Der Fall Kadi

Im Oktober 2001 nahm der Sanktionsausschuss Yassin Abdullah Kadi in seine Liste auf. Zwei Tage später stand er auch auf der Liste der EU-Verordnung. Dagegen wehrte er sich mit Klage beim Gericht der EU (EuG), die 2005 abgewiesen wurde. Die europäischen Verordnungen zur Umsetzung der Maßnahmen des UNO-Sicherheitsrats seien gerichtlich nicht überprüfbar, urteilten die Richter des EuG. Gegen dieses Urteil rief Herr Kadi den Europäischen Gerichtshof (EuGH) an, der ihm im September 2008 Recht gab.

Die Verpflichtungen aus einer internationalen Übereinkunft dürften nicht die Verfassungsgrundsätze des EG-Vertrags beeinträchtigen, meinte der EuGH. Insbesondere müssten alle Handlungen der Union die Grundrechte achten und dies müsse auch gerichtlich überprüfbar sein. Die Verordnung, mit der Herr Kadi in die Liste der mit Osama bin Laden in Verbindung stehenden Personen aufgenommen worden war, wurde für nichtig erklärt, weil sie seine Verteidigungsrechte und das Recht auf effektiven gerichtlichen Rechtsschutz verletze. Herrn Kadi waren nämlich keine der ihm zur Last gelegten Umstände, nicht einmal die Gründe für seine Aufnahme in die Liste, mitgeteilt worden. Allerdings wurden die Wirkungen die Verordnung für höchstens drei Monaten aufrechterhalten, um es dem Rat zu ermöglichen, die festgestellten Verstöße zu heilen.

Auf EU-Anfrage teilte der Präsident des UNO-Sanktionsausschusses die Zusammenfassung der Gründe für die Aufnahme von Herrn Kadi in die Liste mit. Darüber wurde Herr Kadi informiert, der umgehend Beweise für die Äußerungen und Behauptungen in der Zusammenfassung der Gründe verlangte, denn zu allgemeinen Vorwürfen könne er nicht Stellung nehmen. Wenige Tage später wurde die Verordnung erneut mit seinem Namen veröffentlicht.
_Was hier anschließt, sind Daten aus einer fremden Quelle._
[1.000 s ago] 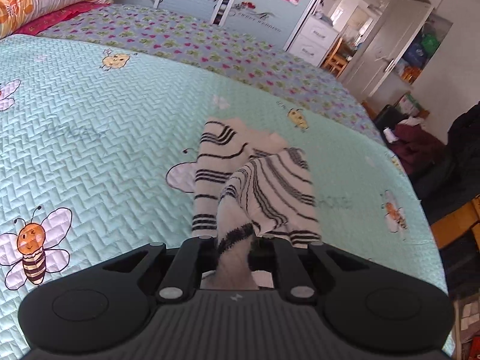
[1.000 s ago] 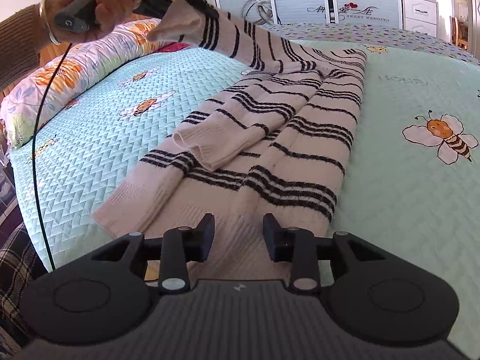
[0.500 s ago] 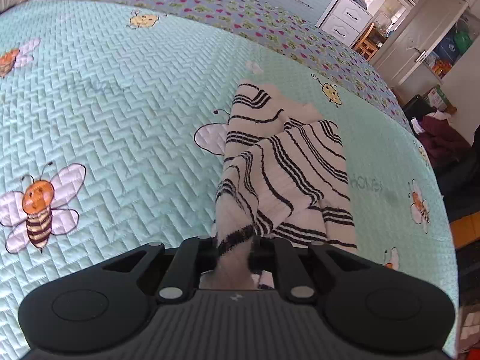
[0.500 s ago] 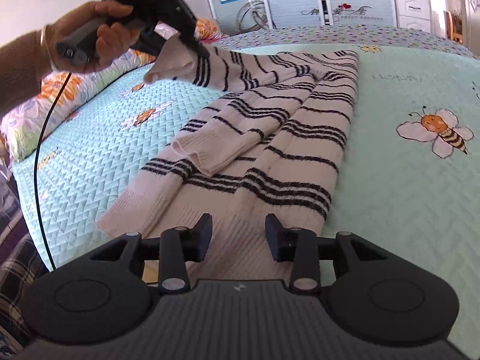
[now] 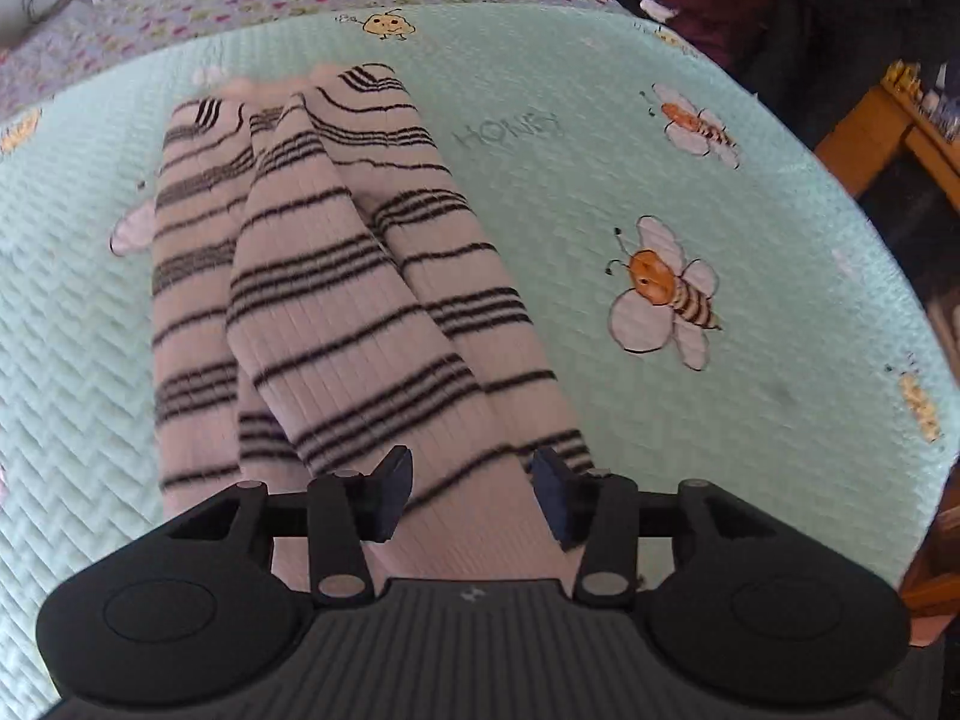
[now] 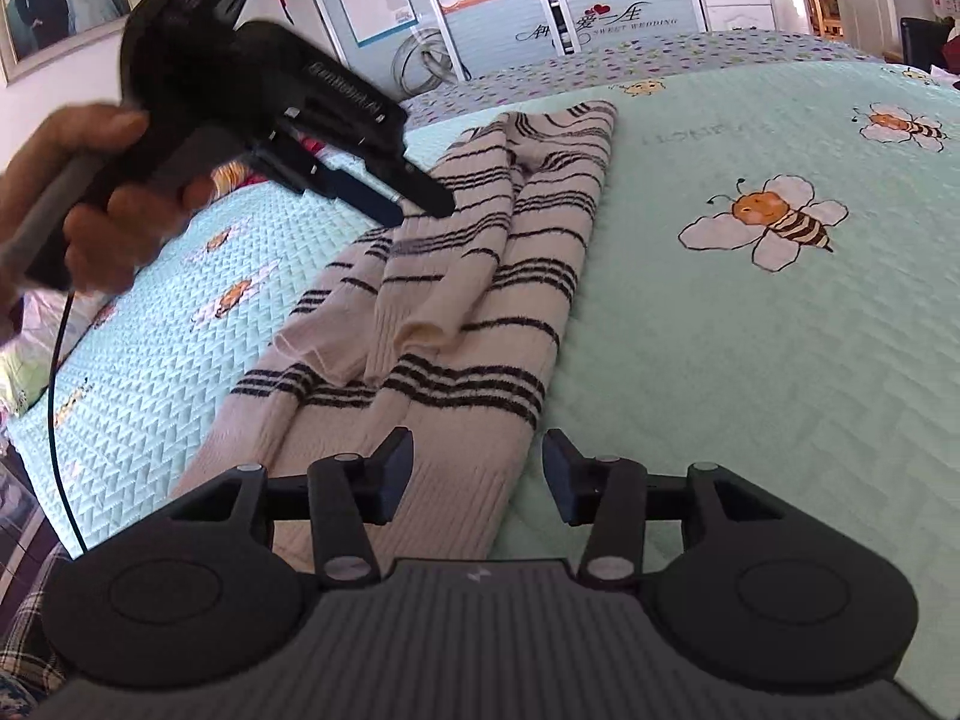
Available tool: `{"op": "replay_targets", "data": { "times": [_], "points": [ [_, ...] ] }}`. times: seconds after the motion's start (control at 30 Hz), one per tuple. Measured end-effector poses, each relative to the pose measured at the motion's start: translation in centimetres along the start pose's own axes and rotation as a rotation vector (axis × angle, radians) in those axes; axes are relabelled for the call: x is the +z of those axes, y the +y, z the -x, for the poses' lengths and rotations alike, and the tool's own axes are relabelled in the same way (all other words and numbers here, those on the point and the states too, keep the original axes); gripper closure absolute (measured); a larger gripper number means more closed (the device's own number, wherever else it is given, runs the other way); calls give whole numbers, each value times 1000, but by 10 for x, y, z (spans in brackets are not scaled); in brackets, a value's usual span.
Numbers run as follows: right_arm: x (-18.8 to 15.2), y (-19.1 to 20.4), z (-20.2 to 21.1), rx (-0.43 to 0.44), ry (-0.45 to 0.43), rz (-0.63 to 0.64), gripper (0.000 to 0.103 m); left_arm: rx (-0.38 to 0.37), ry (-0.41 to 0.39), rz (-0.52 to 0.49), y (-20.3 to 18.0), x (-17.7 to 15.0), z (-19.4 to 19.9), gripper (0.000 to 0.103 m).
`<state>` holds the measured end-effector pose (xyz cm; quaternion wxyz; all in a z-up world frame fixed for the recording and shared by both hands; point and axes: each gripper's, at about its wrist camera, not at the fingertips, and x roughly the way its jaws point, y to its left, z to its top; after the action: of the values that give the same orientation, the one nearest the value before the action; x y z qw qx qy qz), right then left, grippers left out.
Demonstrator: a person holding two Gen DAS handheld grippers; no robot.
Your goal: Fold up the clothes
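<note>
A cream sweater with black stripes (image 5: 336, 276) (image 6: 528, 276) lies lengthwise on the mint bee quilt (image 5: 600, 180). One sleeve (image 6: 432, 288) is laid back over its body. My left gripper (image 5: 473, 495) hovers low over that sleeve; its jaws are opening, the cloth lies under the gap and the pads stand off it. In the right wrist view a hand (image 6: 90, 210) holds the left gripper (image 6: 420, 207) just above the sleeve. My right gripper (image 6: 477, 477) is at the ribbed hem (image 6: 444, 498), jaws opening, with the hem's edge below them and not pinched.
The quilt (image 6: 780, 360) spreads wide to the right of the sweater. A black cable (image 6: 57, 420) hangs at the bed's left edge. Wardrobe doors (image 6: 480, 0) stand beyond the bed. Wooden furniture (image 5: 888, 120) and dark clothes (image 5: 720, 18) stand beside the bed.
The left gripper came down toward the sweater and let go of the striped sleeve, which now lies on the body. The right gripper's jaws stand wider at the hem.
</note>
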<state>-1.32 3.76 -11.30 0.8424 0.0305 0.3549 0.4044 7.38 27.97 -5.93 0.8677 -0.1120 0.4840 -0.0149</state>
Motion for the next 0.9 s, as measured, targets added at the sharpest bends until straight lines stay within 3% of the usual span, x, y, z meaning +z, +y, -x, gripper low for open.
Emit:
{"op": "replay_targets", "data": {
  "times": [0.2, 0.33, 0.53, 0.57, 0.6, 0.63, 0.8, 0.9],
  "points": [
    [23, -4, -7, 45, -35, -30, 54, -18, -72, 216, 39, -40, 27, 53],
    [42, -7, -31, 119, -38, -98, 54, -82, -98, 391, 67, -75, 36, 53],
    [58, -17, -76, 129, 26, -244, 56, -133, -103, 474, 75, -109, 43, 53],
    [59, -17, -81, 133, 42, -259, 68, -140, -105, 488, 77, -113, 44, 53],
    [60, -17, -85, 137, 58, -275, 93, -145, -109, 505, 80, -115, 45, 53],
    [60, -17, -87, 144, 65, -292, 100, -151, -115, 521, 82, -117, 45, 53],
    [57, -25, -82, 216, 68, -445, 99, -170, -166, 569, 92, -119, 58, 53],
    [51, -41, -67, 312, 45, -620, 100, -183, -200, 572, 93, -118, 68, 53]
  ]
}}
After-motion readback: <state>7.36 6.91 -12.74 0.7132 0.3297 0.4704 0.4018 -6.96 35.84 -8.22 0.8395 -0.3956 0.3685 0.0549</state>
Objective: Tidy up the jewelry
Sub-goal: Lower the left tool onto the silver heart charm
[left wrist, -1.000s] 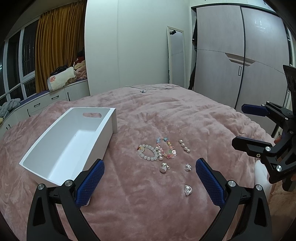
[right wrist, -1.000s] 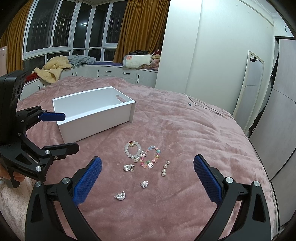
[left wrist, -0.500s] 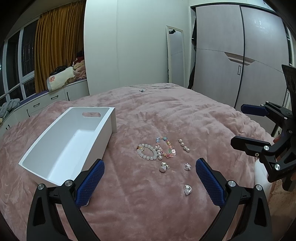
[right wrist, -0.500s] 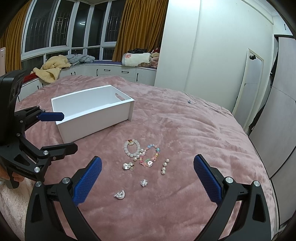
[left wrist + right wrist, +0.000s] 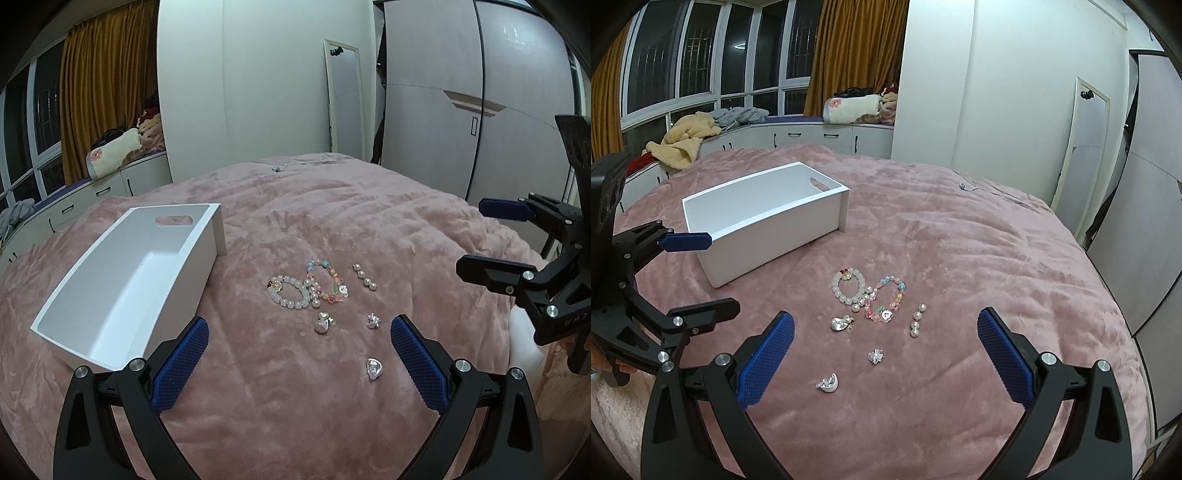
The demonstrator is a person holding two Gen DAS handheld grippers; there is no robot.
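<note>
Far left on the pink blanket (image 5: 332,221) you've got the white box (image 5: 122,291), open top, handle cutout in its far end wall, nothing visible inside. Your left gripper (image 5: 299,363) hangs above the blanket w/ jaws spread wide, nothing between the blue pads (image 5: 181,365); its left pad overlaps the box's near corner in the left wrist view.

Jewelry sits right of the box, apart from it, all flat on the blanket:
- white bead bracelet (image 5: 290,291), gold charm on its box side, closest to the box.
- pastel bead bracelet (image 5: 327,282) touching it on the right.
- short pearl strand (image 5: 365,277) just beside that, not touching.
- Nearer you: silver heart charm (image 5: 323,323), small sparkly piece (image 5: 373,320) to its right, and a silver ring-like piece (image 5: 373,368) nearest of all, btwn the pads in view.

Right wrist view shows the same spread from the other side: box (image 5: 764,218) at left, jewelry centred ahead.

Your right gripper (image 5: 884,360) is also released, jaws wide apart, holding nothing, hovering near the blanket's right edge. Each gripper shows in the other's cam.
</note>
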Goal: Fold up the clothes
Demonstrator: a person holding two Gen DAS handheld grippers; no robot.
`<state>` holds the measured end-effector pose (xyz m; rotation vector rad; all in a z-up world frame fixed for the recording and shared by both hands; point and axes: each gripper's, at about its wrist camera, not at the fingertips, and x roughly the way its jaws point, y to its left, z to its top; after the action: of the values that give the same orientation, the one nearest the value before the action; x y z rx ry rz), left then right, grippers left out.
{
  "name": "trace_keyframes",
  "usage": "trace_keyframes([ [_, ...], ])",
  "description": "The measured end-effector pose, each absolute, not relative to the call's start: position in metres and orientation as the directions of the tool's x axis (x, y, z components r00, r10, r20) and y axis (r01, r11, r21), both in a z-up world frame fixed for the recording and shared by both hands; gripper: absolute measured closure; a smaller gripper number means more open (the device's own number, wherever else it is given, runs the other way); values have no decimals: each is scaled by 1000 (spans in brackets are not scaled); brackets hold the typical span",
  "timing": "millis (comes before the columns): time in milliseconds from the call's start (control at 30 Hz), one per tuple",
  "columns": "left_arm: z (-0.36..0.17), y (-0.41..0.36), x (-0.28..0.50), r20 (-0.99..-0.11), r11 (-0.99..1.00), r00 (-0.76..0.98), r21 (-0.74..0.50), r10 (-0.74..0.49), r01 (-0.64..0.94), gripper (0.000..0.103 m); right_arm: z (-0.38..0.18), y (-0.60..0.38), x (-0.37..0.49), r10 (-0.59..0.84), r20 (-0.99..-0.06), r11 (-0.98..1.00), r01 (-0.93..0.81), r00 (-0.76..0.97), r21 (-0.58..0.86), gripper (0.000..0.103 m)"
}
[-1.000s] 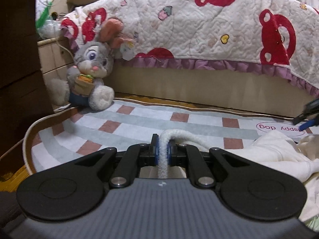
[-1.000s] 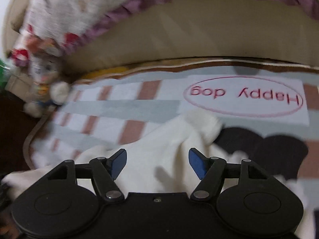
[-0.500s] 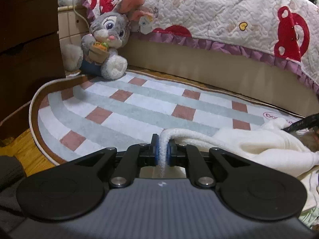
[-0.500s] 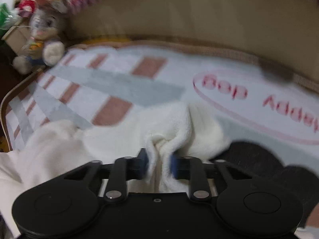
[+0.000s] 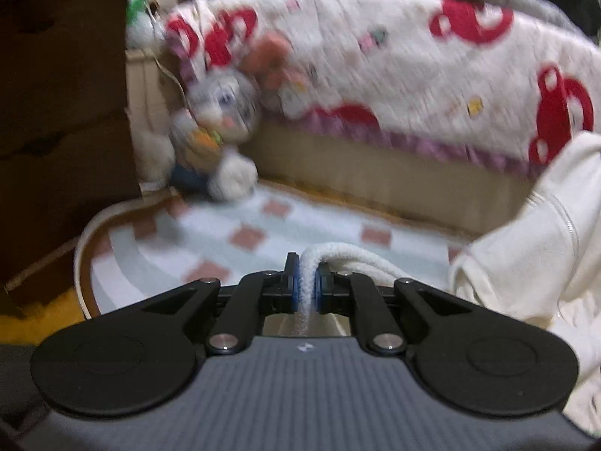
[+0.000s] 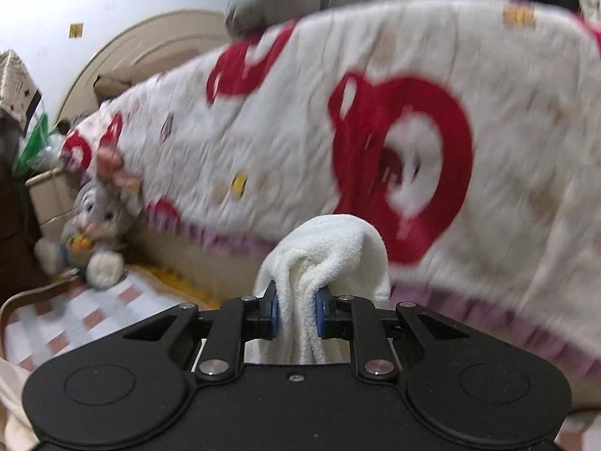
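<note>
Fingers of the left gripper (image 5: 308, 288) are pressed nearly together, pinching a thin ribbed edge of the cream-white fleece garment (image 5: 537, 248). From the blue pads the edge arcs up and over to the right, into the main bulk of cloth that hangs at the right side of the left wrist view, w/ a seam line running down it. Right gripper (image 6: 296, 314) has its fingers clamped on a thicker, bunched fold of the same garment (image 6: 330, 248); the fold bulges up and over the fingertips and drapes down between them. Cloth sits raised off the floor in both views, held betw. the two grippers.

Below and behind lies a checked rug in white, grey-green and terracotta w/ a brown border (image 5: 210, 240), on the floor. At its far left corner sits a grey plush rabbit w/ pink ears and an orange carrot (image 5: 221, 127), leaning against the bed. Bed side is a tan panel (image 5: 375, 165), and over it hangs a white quilted bedspread w/ red bear shapes and a purple frill (image 6: 375, 120). Dark brown wooden furniture (image 5: 64, 112) fills the left edge of the left view. Both views are motion-blurred, bkgd details unclear.
</note>
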<state>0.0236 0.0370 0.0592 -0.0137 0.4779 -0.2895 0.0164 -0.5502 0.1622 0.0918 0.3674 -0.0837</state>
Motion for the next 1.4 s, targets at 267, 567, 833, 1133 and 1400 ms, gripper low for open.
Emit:
trace_keyframes([
  [267,68,88,127,-415,997,907,5,-72,82,95,148,-553,58,-151,-261,989,147,953,-34,74],
  [567,-36,72,169,-654,997,753,-10,-64,76,76,24,-508,29,-120,-617,964,239,778,115,49],
  [833,-38,12,59,-627,945,737,5,-253,328,54,-24,-428,-61,199,-753,968,-5,627,251,44],
  [1133,-58,-48,-16,-712,798,501,-139,-492,587,52,-46,-403,-111,351,-834,935,-119,427,333,38],
  [1400,-78,-80,-50,-762,649,240,-291,-602,703,48,-55,-383,-112,263,-889,962,-167,374,214,34],
])
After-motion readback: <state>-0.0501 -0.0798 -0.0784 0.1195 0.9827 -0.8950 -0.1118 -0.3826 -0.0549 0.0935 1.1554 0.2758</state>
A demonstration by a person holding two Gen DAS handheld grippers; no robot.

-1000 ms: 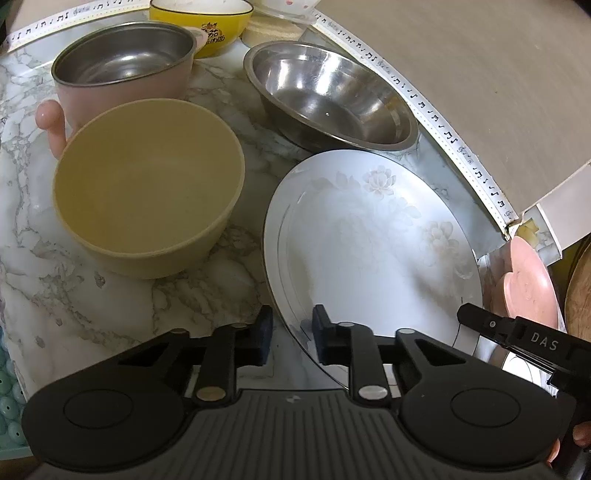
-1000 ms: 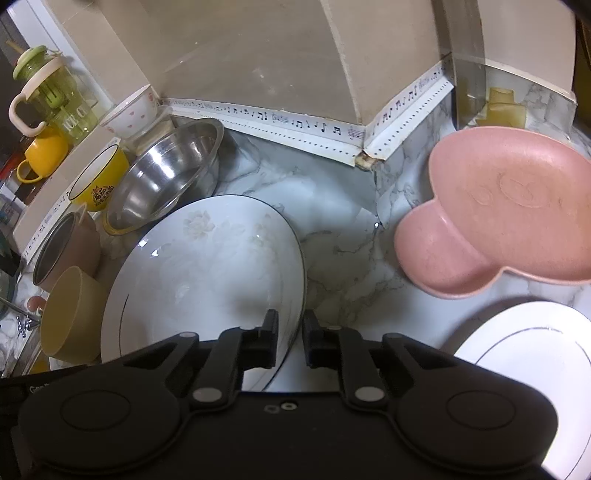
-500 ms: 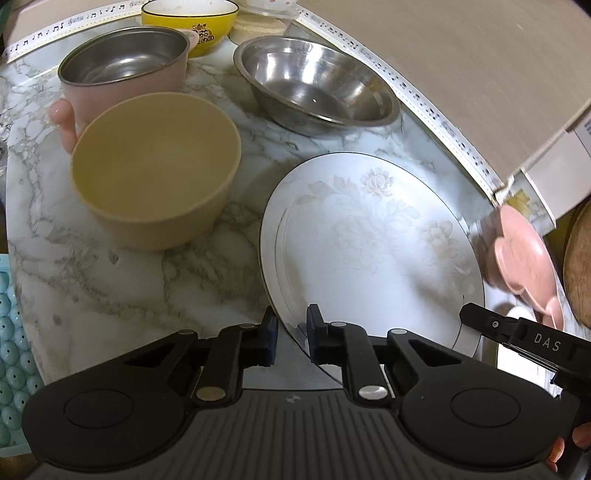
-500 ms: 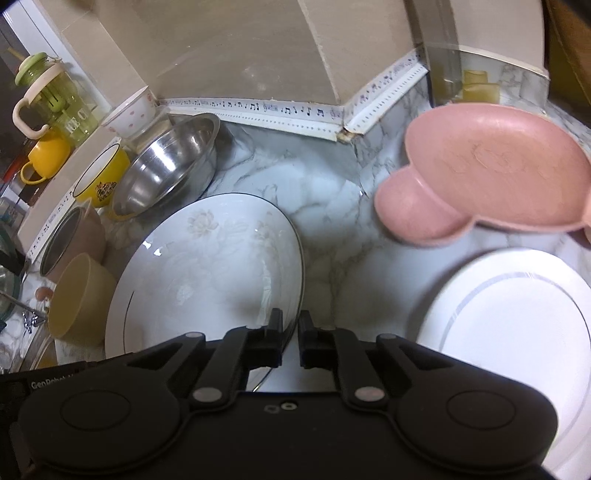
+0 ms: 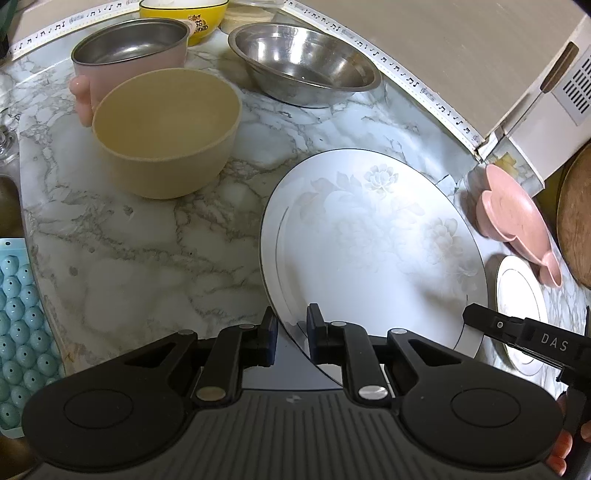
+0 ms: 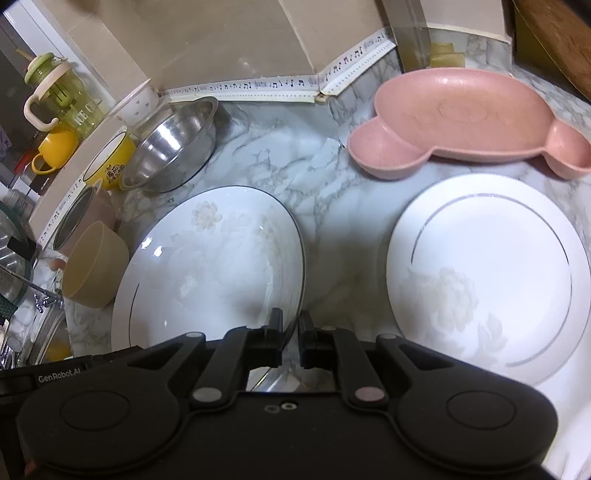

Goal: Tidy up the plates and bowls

Erneut rief Herr Kadi das Gericht an. In seinem Urteil von 2010 folgte das Gericht der Ansicht des EuGH und prüfte die Verordnung eingehend. Weil die Angaben in der vom UNO-Sanktionsausschuss übermittelten Begründung dem Gericht insgesamt zu vage erschienen, kam es zu dem Ergebnis, dass die Verteidigungsrechte und das Recht auf effektiven gerichtlichen Rechtsschutz von Herrn Kadi verletzt seien.

Dieses Urteil wollten die Kommission, der Rat und zahlreich Mitgliedstaaten nicht hinnehmen. Sie legten Rechtsmittel zum EuGH ein. Es verstoße gegen das Völkerrecht, die Maßnahmen des UNO-Sicherheitsrats zu überprüfen. Wenn überhaupt, dürften sie keiner umfassenden Kontrolle unterworfen werden. Beides weist der EuGH in seinem Urteil vom 18. Juli 2013 unmissverständlich zurück, wie es nach seinem Urteil von 2008 nicht anders zu erwarten war.

Die zuständige Unionsbehörde müsse Personen, die verdächtigt werden, mit dem Terrorismus in Verbindung zu stehen, und die in eine entsprechende Liste aufgenommen oder auf ihr belassen werden sollen, die Umstände mitteilen, die ihrer Entscheidung zugrunde liegen. Der Betroffene muss zumindest die vom UNO-Sanktionsausschuss übermittelte Begründung erhalten, auf der die Entscheidung beruht, ihm gegenüber restriktive Maßnahmen anzuwenden. Die Unionsbehörde müsse es dem Betroffenen ermöglichen, seinen Standpunkt zu den gegen ihn herangezogenen Gründen in sachdienlicher Weise vorzutragen und diese Gründe sorgfältig prüfen. Im Streitfall müsse die Behörde die gegen den Betroffenen vorliegenden Gründe nachweisen. Es sei nicht Sache des Betroffenen nachzuweisen, dass diese Gründe nicht stichhaltig sind.

Zwar stellt der EuGH im Urteil des EuG einige Rechtsfehler fest, das Urteil selbst bestätigt er aber nach eingehender Prüfung der Argumente des UNO-Sanktionsausschusses. Damit steht fest: weder die EU-Organe, noch die Mitgliedstaaten dürfen unter Berufung auf das Völkerrecht die Grundprinzipien der EU verletzen. Bedurfte es zu dieser einfachen Erkenntnis wirklich so langer gerichtlicher Auseinandersetzungen?